It is perhaps not simply the longevity of Rosalind Plowright's career which is remarkable (later in our conversation she talks of John Tomlinson and Ann Murray as contemporaries at college), but that fact that she has had two distinct careers. Initially she came to prominence as a lyrico-spinto soprano whom I can remember seeing at English National Opera as Desdemona in Otello with Charles Craig and Elisabetta in Maria Stuarda with Janet Baker (both captured on disc), and later as Leonora in Il Trovatore at Covent Garden (a role she recorded with Domingo and Giulini). Vocal problems led not to retirement, but to re-training as a mezzo-soprano with a darkly dramatic voice. Her Fricka was very notable in the early performances of Das Rheingold and Die Walkure in Keith Warner's production at Covent Garden. Her lively Twitter feed now pronounces that she specialises in Witched, Bitches, Bags and Hags.
|David and Elizabeth Emanuel |
evening dresses 1988
The new disc is completely her own initiative, planned and organised by Rosalind and her husband and offered as a package to the recording company. The programme is a diverse mix of songs, by Stradella, Brahms, Falla, Tchaikovsky, Weill, Britten, Ernest Kaye, Quilter, Stanford and Bridge, all chosen simply because they are songs that Rosalind loves. She has always worked this way when preparing recital programmes, preferring to chose songs she prefers rather than having a theme. She also comments that at her age she also feels that she also doesn't have to stick to the rules.
She likes the variety and diversity in the songs she has chosen, with every song sounding different. Also, she is performing the programme live at a number of festivals in the Summer and finds that this is the type of programme which goes down well, which people want her to sing.

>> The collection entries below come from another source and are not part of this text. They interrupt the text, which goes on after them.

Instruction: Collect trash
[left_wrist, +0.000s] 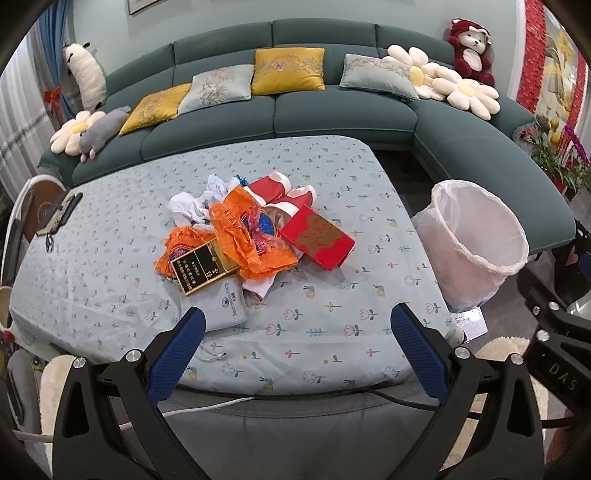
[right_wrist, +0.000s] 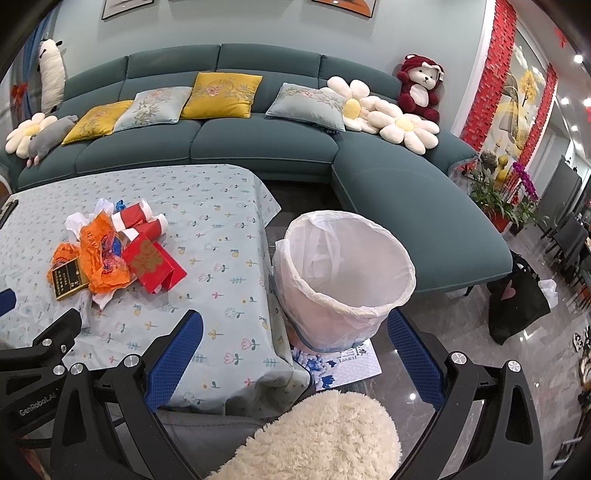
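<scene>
Trash pile (left_wrist: 243, 236) on table, beyond the left fingers (left_wrist: 192, 332), untouched.

Trash heap on the surface, bin to its right

The trash heap (left_wrist: 251, 236) lies mid-surface (left_wrist: 110, 258); the bin (right_wrist: 343, 280) stands on the floor just beside the surface's right edge; the sofa (left_wrist: 273, 107) runs behind both, curving round behind the bin.

Left claw (left_wrist: 299, 317) was held level with its blue-padded fingers (left_wrist: 192, 328) spread wide, nothing between them. Right claw (right_wrist: 295, 325) was likewise held with jaws wide apart and empty. Each claw's black frame was seen at the edge of the other's view.
</scene>
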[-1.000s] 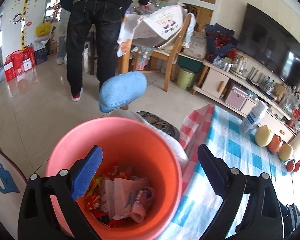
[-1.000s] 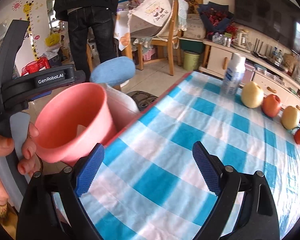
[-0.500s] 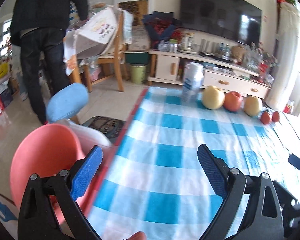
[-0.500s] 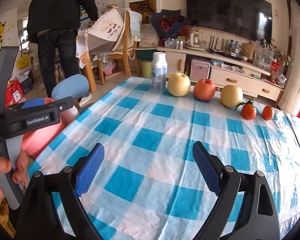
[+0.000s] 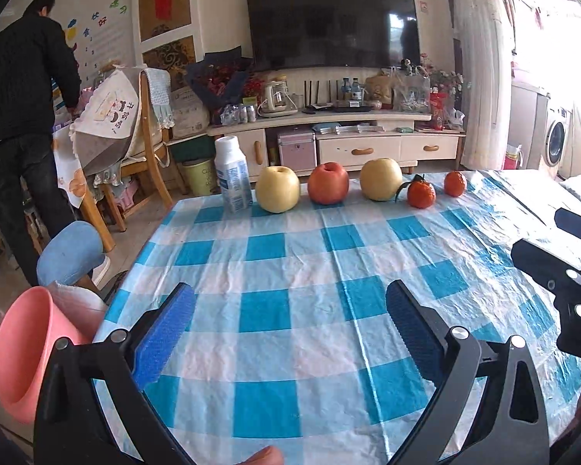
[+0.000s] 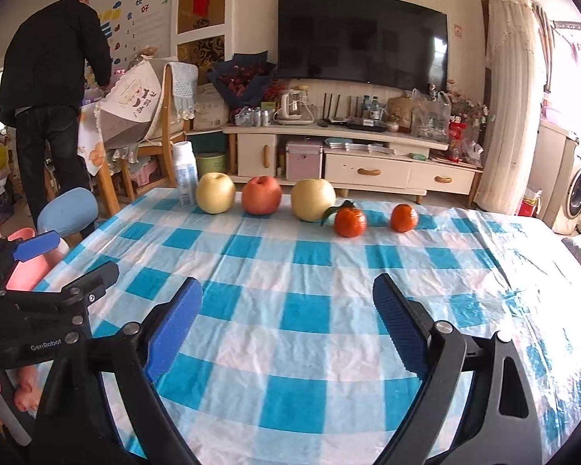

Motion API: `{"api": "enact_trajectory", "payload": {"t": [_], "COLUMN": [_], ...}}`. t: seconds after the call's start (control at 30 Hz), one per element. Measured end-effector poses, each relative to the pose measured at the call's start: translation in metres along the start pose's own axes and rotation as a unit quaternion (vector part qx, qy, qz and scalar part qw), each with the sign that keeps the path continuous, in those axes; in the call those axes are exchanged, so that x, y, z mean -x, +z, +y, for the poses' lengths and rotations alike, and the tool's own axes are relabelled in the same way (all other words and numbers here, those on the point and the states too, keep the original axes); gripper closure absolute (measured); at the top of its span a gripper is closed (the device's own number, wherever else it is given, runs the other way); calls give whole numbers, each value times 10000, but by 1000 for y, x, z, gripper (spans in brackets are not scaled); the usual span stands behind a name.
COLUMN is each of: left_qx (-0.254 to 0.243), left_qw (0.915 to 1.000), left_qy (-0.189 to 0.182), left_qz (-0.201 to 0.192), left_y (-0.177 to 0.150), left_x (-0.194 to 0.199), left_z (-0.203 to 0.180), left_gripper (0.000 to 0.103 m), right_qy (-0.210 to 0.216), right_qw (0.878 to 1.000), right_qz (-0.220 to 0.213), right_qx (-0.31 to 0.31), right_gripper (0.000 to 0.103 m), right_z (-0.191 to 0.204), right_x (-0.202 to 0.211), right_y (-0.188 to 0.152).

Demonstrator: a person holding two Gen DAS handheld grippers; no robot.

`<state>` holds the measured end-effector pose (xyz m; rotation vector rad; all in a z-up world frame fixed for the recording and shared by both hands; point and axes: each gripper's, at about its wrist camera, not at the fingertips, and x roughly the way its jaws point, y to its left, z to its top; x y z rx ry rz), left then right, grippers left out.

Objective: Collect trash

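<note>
Left wrist view: left gripper (image 5: 290, 329) hung over the table (image 5: 282, 263), jaws spread wide, nothing between the blue pads (image 5: 162, 333). Right wrist view showed the same for the right gripper (image 6: 286, 325): jaws wide apart, empty, above bare checked cloth.

Ahead of both grippers, along the far edge of the table, stood a white bottle (image 5: 233, 174), then two pale apples or pears (image 5: 278, 189), a red apple (image 5: 328, 183) between them, and two tangerines (image 5: 421, 193) further right. The bottle sat ahead and left of the left gripper, well apart from it. The pink bin (image 5: 23, 352) was down and left of the left gripper, off the table's edge, beside a blue chair (image 5: 71, 252); its contents were not visible from here. A person in dark clothes (image 5: 23, 116) stood far back left, facing away.

Step, as judged: between pickups, scanning the table for more trash. No loose wrappers or scraps showed on the cloth. The bottle looked like the only likely trash item, though whether it was empty could not be told.

Next move would call for reaching forward-left to the bottle, closing on its body upright without knocking the nearest fruit just beside it, then carrying it back-left to the bin.
</note>
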<state>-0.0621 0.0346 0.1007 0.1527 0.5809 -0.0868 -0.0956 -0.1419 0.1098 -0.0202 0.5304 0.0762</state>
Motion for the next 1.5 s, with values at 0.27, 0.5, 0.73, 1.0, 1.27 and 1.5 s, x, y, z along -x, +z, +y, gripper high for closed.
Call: {"api": "enact_trajectory", "payload": {"t": [0.27,0.5,0.73,1.0,1.27,1.5], "left_qx": [27,195,63,327,607,875], "left_qw": [9999,9994,9996,9984,9928,9814], "left_qy": [20,-77,53,22,77,54], "left_qz": [142,286,281,453,1031,1707], "left_y": [-6,-8,-8,-11,-22,-32], "left_x": [-4,-14,-21,-37,-73,-112], "left_z": [-46,-58,-62,-51,-44,-42], "left_gripper": [5,5,5,5,5,5], "right_qy": [-253,-257,-271,-211,-75,-125], "right_qw": [9994,9990,9985,9986,9964,9866], "right_qz": [99,-15,50,169,639,1541], "right_qx": [-204,-377,-472,-453,-545,-516], "right_gripper": [12,12,11,11,11,11], "right_z": [-50,-68,-77,-72,-67,-59], "right_x": [-4,-2,-12,-24,-56,-102], "right_y": [-16,-18,-22,-23,-28,-43]}}
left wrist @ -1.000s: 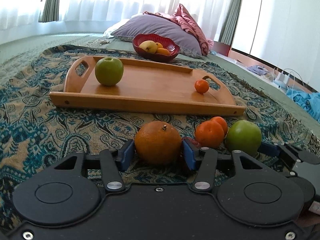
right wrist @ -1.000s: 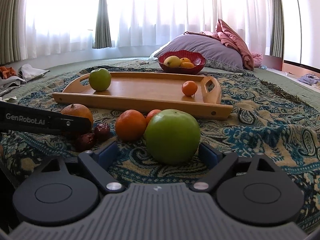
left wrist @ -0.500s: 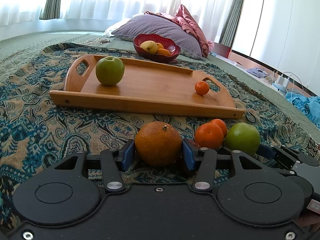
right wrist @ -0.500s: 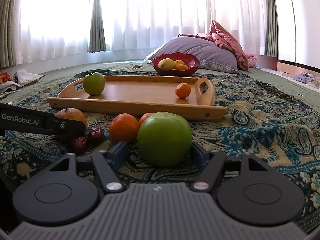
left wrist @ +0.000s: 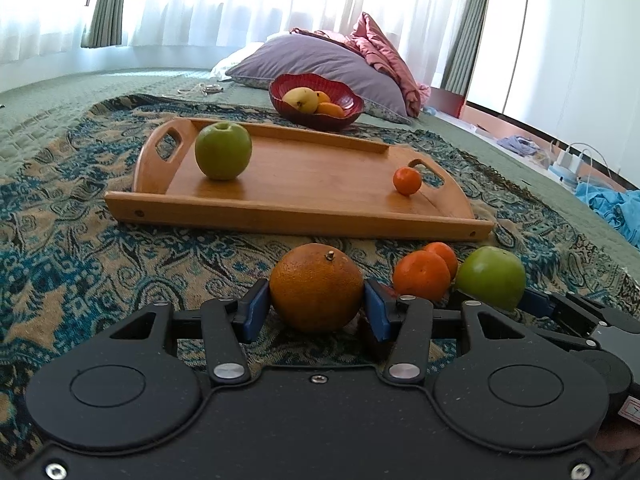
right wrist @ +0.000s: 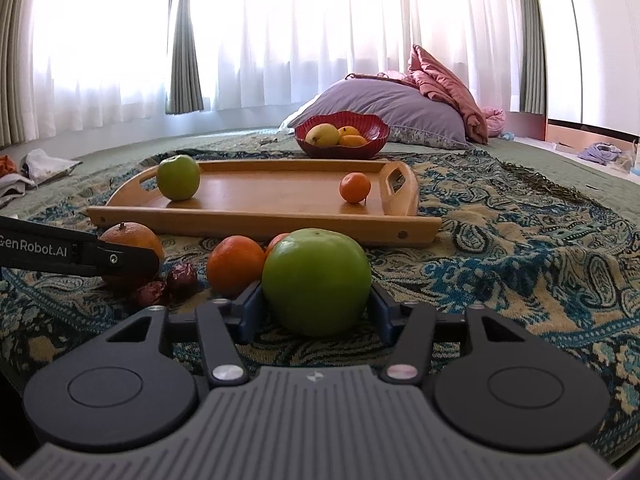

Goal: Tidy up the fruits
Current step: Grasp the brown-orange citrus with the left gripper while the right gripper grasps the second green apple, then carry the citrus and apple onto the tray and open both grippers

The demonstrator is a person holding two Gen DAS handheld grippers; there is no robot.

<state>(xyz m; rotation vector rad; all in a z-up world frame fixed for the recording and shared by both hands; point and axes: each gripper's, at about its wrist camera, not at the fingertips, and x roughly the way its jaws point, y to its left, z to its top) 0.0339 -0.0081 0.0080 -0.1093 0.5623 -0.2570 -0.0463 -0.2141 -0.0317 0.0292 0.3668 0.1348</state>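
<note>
Patterned blanket (left wrist: 100,248): underlies all your fruit.
Wooden tray (left wrist: 304,184): on the blanket; holds one green apple (left wrist: 223,150) at its left end and one small tangerine (left wrist: 407,181) by the right handle.
Red bowl (left wrist: 316,118): behind the tray, with yellow and orange fruit.
Your right gripper (right wrist: 316,312): jaws have just been closing; blue pads now clamp a second green apple (right wrist: 316,280) resting on the blanket.
Your left gripper (left wrist: 316,312): pads pinch a large orange (left wrist: 316,292) on the blanket.
Two tangerines (left wrist: 422,274): between the two held fruits.
Two dark red fruits (right wrist: 182,276): beside the orange.
</note>
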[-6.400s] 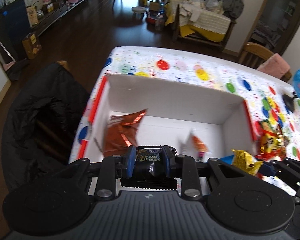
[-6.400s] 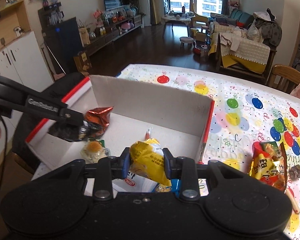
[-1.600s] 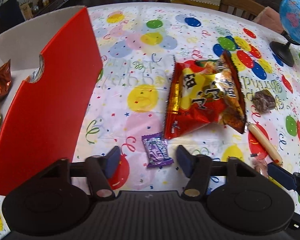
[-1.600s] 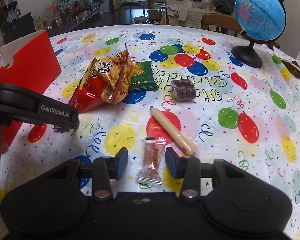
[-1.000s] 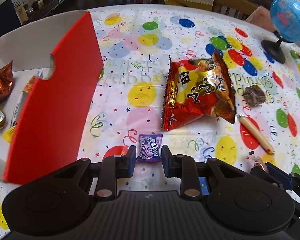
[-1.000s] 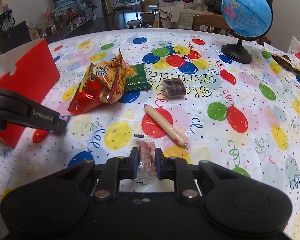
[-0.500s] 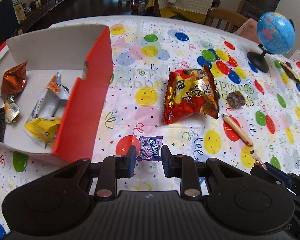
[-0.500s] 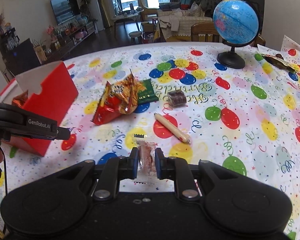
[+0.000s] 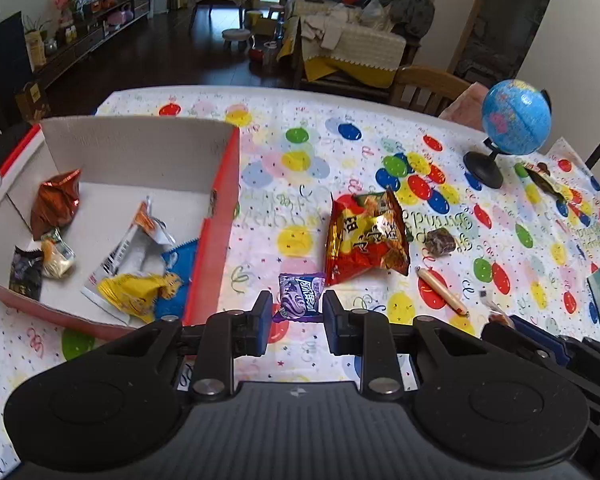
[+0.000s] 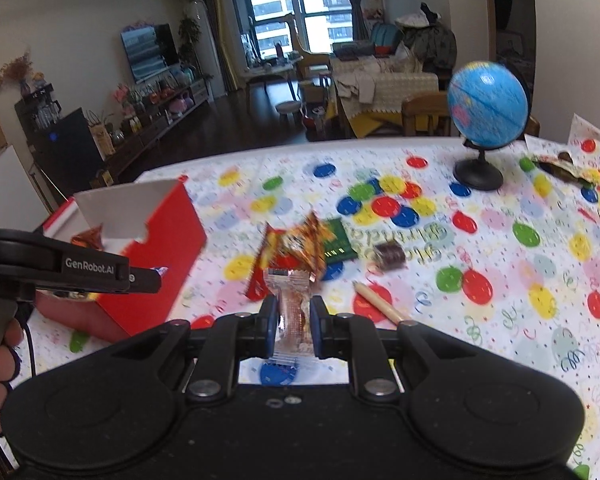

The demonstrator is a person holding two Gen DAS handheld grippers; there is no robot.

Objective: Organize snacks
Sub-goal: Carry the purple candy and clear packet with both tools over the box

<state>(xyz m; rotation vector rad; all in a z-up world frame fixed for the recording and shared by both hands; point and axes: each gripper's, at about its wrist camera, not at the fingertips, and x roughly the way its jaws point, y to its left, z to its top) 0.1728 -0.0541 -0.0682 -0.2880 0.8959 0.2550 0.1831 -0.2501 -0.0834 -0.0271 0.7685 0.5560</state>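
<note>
Far left: open red-and-white cardboard box [image 9: 220,216] holding several snack packets. Left gripper [image 9: 296,312] clamped on small purple foil-wrapped candy [image 9: 300,294], above balloon-print tablecloth [image 9: 300,184]. Right gripper [image 10: 294,322] pinching clear packet of reddish snack [image 10: 294,312], contents somewhat blurred, also seemingly aloft.

The left tool [image 9: 294,312] is matt black plastic and pinches a glossy purple foil wrapper [image 9: 301,293]; the right tool [image 10: 294,326] squeezes a clear, shiny plastic sachet [image 10: 293,307]. The box [image 9: 140,152] looks like matt cardboard, red outside and white inside. At one o'clock of the purple wrapper lies a crinkled, glossy red foil bag [image 9: 366,238] on the smooth printed counter [image 9: 260,216] cover.
</note>
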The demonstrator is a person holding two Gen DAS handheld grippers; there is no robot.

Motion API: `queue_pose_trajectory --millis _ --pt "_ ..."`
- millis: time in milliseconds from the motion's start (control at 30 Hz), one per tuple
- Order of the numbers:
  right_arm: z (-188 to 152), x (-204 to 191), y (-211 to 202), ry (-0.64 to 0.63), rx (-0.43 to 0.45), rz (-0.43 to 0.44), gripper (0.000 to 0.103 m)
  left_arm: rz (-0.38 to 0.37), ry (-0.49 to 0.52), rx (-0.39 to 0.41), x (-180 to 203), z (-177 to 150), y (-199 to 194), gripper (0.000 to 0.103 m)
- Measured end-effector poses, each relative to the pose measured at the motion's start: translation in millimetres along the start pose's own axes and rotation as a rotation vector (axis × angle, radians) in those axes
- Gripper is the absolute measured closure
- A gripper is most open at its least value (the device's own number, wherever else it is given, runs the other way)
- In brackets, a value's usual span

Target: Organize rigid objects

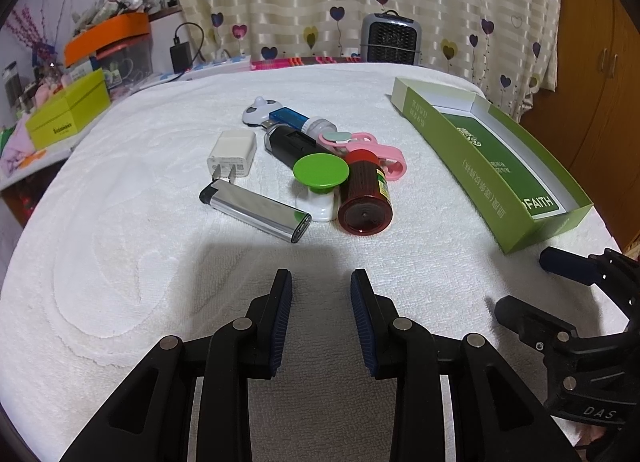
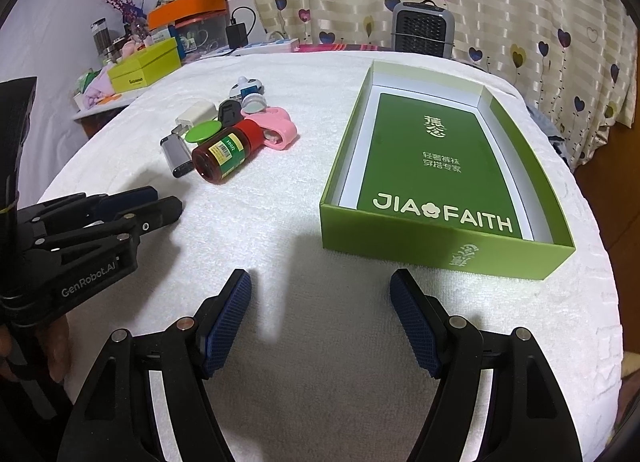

|Rosalind Plowright and Alan Woodrow, |
Salome, Portland Opera 2013
When I ask if there is likely to be another disc she says that she doubts it, they had such difficulty placing this one. She finds that none of the record companies are interested in recitals unless you are a major star. Though Rosalind and her husband produced the recording themselves, every record company that they approached was uninterested even though it would involve just packaging and distribution.
After the launch she is performing her recital programme at the Buxton Festival and a number of other festivals this summer. But she also talks of the summer as an awkward gap as it is a summer without an opera role. Rosalind has had a a busy two years, but she is a natural stage creature, and finds it wonderful to be on stage and in character. But she admits that it has become harder and that there is an element of 'Rosalind Plowright, is she still around'. Opera Houses are closing and there are many singers vying for the roles, including younger singers who might regarded as too young to sing 'old lady roles'.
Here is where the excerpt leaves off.